I pause to admire a common roadside staple, Fleabane, the exuberant and higgledy piggledy blooms of which always make me feel joyful, and instantly transport me to Cornwall, where I picture it adorning elderly stone walls in the idyllic Helford river valley. I soon have, if not my whole head this time, at least my nose, buried in another flower, a glorious yellow rose, bold and unapologetically heady in its wonderful summer scent.


In the next section of my walk the valley opens out on my right hand side, and as it does so I hear that distinctive magical call of swifts, as one flies within metres of my head. I stop for a while watching their incredible darting flights, successfully photographing some excellent expanses of grey sky before giving up and just watching them.
In the last section of my walk, I am afforded an opportunity to demonstrate the actual level of my botanical ignorance. As I walk past a descending slope of watery woodland on my right, under cover of the roadside trees, I breathe in a deep, wonderful scent which is almost impossible to describe. To me, it is instantly reminiscent of the much longer summers of childhood, where time became distorted and the laws of day and night, outside and in, sleeping and waking, were more fluid, where the powerful smells of the outside world of nature spoke to me of a world of possibilities and a barely containable excitement in the season.

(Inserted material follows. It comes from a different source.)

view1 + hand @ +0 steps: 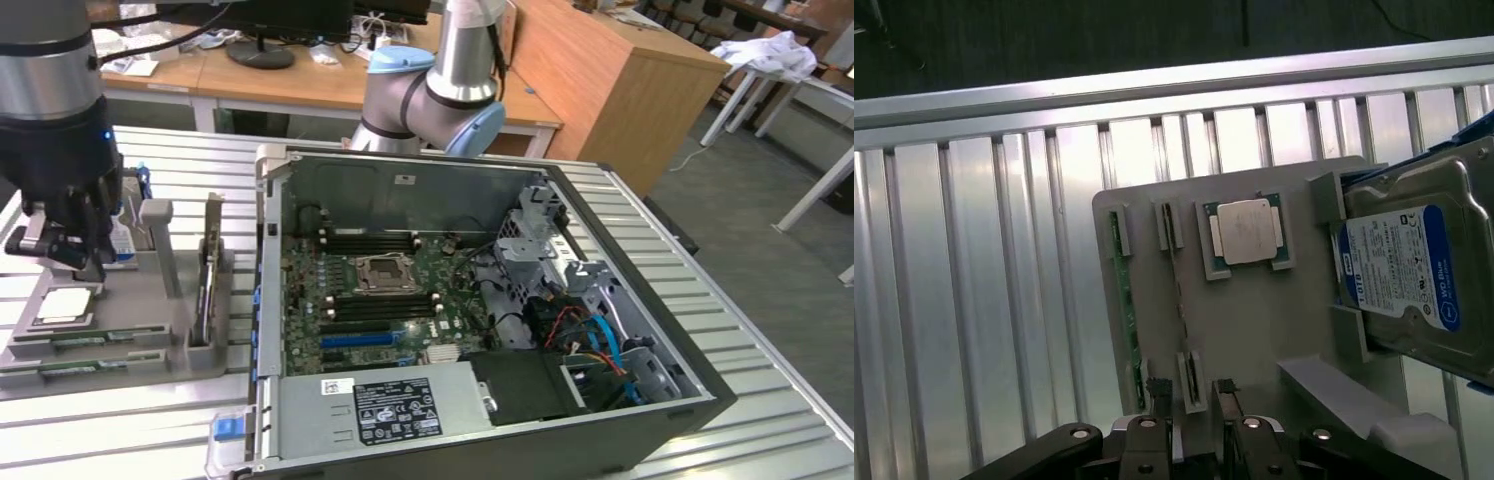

The scent is strange, full, heady, but somehow almost dank? Florally dank and musty. It feels like the smell of the edge of a warm paddling pool mixed with the terrible squashed rose petal perfumes we would make as children. Like something that should be unpleasant but somehow isn’t, it’s quite wonderful. To me it smells of summer and excitement.
I stand on the edge of this woodland slope, breathing in the smell, then I notice beautiful white flowers in a tree. I don’t know or recognise them, I walk a bit further and the flowers continue, the smell continues. I put two and two together and stick my head in a flower – I have located the smell!
Overjoyed, I set about photographing it from every angle, flower and leaf detail, in order that I can enjoy finally identifying this elusive and enticing scent of a quintessential summer when I get home.
Well…it turns out ladies and gentleman, hangs head in mild embarrassment at not knowing this, my quintessential summer smell is none other than….
Privet.
Privet. A Privet hedge.
My scent of summer.

Okay, so that’s a pretty bloody obvious plant not to know, but you know, every day is a school day and all that. Apparently, not only is the plant controversial amongst gardening types for a variety of reasons, but its smell is also highly divisive, being something of a Marmite in the plant world. Some people hate it to the point of finding it offensive, others love it.
I don’t care if its privet, I’m standing by my senses and loving my mystical scent of summer.
The final part of my walk up through the woods is a bit of slog as the temperature outside rises…apparently we are in for a mini heatwave. But I’m British, so I’m ready for a cup of tea anyway. And today my walk, privet included, has been bloody brilliant.